Earlier this year, The New York Times plunked down big bucks on money-losing sports media outlet The Athletic. Now, like some of the teams profiled in its pages, the NYT is hoping to orchestrate a midseason turnaround.
On Monday, The Times debuted advertisements on the until now ad-free, subscription-supported sports site homepage.
When the NYT agreed to acquire The Athletic in January for $550 million, it promised shareholders it could turn the site profitable within three years. Selling advertisements is step one, and it comes with an added boost: more juicy data on readers it can use in conjunction with its other verticals (including the flagship publication, Wirecutter, Games, and Cooking) to achieve mass scale as an advertisement platform.

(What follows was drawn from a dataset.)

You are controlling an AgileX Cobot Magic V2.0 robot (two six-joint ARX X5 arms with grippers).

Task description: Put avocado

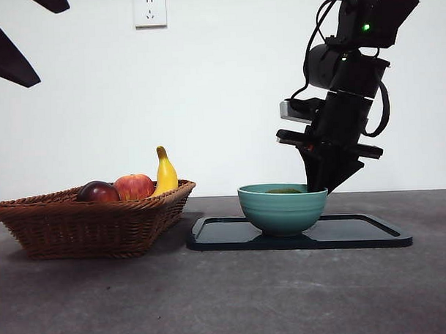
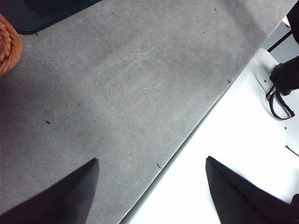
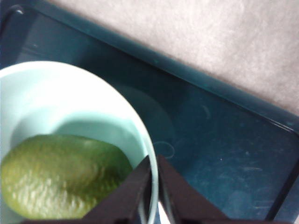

But for readers of The Athletic, who were pitched an ad-free experience as the tradeoff for a monthly subscription, it’s still moving the goal post:
- Ads will primarily appear in highly-visible spaces, such as the homepage, and rates will run “on the higher end of the market,” The Athletic’s chief commercial officer Seb Tomich told Axios. Brands like Chanel and EV firm Polestar are already lined up as sponsors, and Tomich says sports licensing, ticketing, fantasy, and merchandise ads will likely make a big footprint on the site moving forward.
- Last year, The Athletic posted about $65 million in revenue, but also saw around $55 million in losses. Less than $10 million of revenue came from advertisements, almost all of which were placed in podcasts.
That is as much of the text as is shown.